But this doesn’t really address the penalty rates issue. Not for any business hoping to trade outside of the city limits on such a day. And so - to tackle this conundrum - we look backward:

We’re a far cry from Bob Hawke’s celebration following our winning the America's Cup back in ‘83. 


“Any boss who sacks anyone today for not turning up is a bum!”

Now what the sentence may lack in grammatical sheen, it more than makes up for in spirit - which, to be honest, is what you actually want from a leader at a time like this. Whereas once we had Hawke yelling CANNONBAALLLL! to this party of a nation, we now have Albos and Littleprouds and Andrewses arguing as to when the pool last was chlorinated. By formalising our celebrations, the PM has ruined them. 

The fix here is to understand that we don’t want a public holiday; we want a day off. 

To anyone who works in Canberra - listen to me now - There’s a Difference.

There are many shades to this, but perhaps the most pertinent fact here is that you are given the former - and the latter is taken. 

If we can win it this Sunday night, after the whistle we won’t be wanting a whole day of formal celebration, of penalty rates and stamps and special coins.
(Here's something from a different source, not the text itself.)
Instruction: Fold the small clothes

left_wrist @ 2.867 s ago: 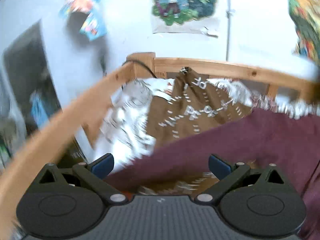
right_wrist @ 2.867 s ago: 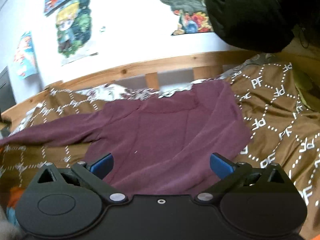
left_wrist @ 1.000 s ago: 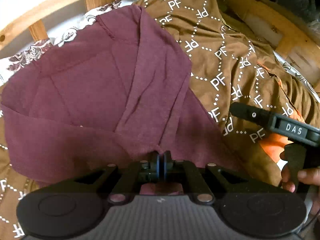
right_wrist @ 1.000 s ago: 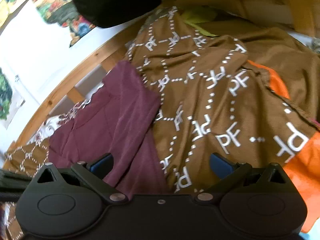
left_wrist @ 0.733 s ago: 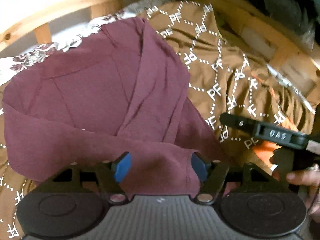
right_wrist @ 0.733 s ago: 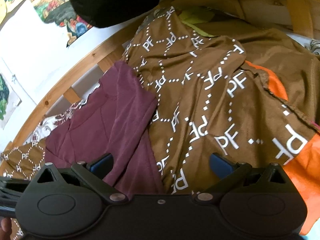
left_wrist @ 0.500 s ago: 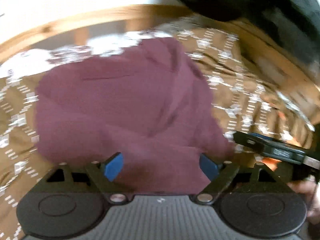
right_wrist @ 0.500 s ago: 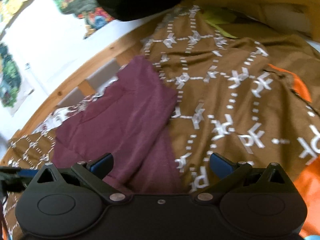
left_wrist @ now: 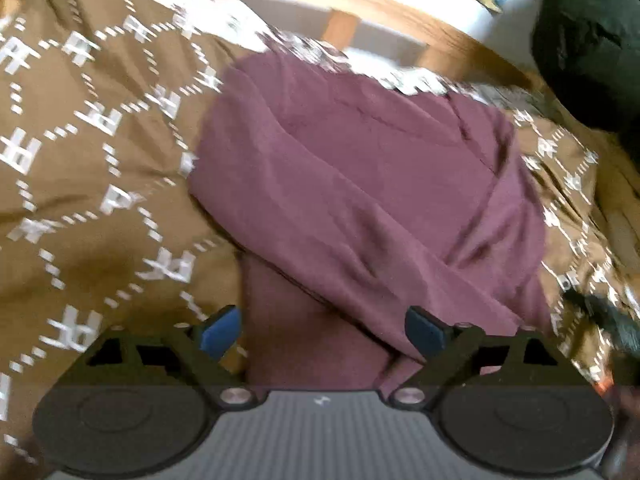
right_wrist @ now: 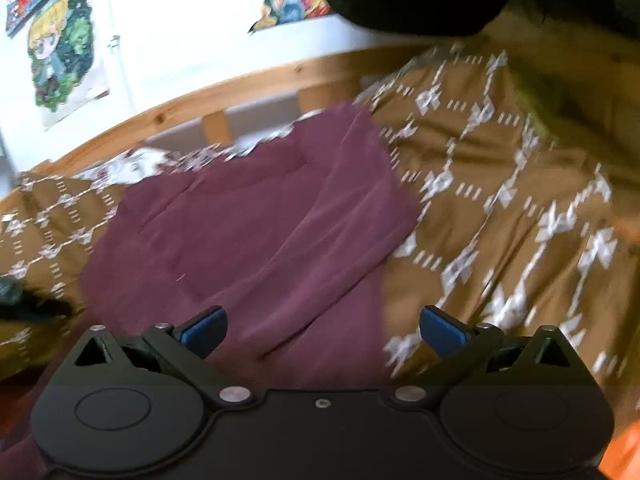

If we can win it this Sunday night, all Australia will need - thinking of all the pubs right across the country, the millions of us all hugging and cheering below TVs up in corners, us all clapping and whooping and climbing down from our varied, man-made pyramids - we won’t want a day, no. We won’t need nothin’ more than a nod from our PM - a thumbs up, a cheeky wink and just three words: “See you Tuesday.”

You’re welcome, Australia.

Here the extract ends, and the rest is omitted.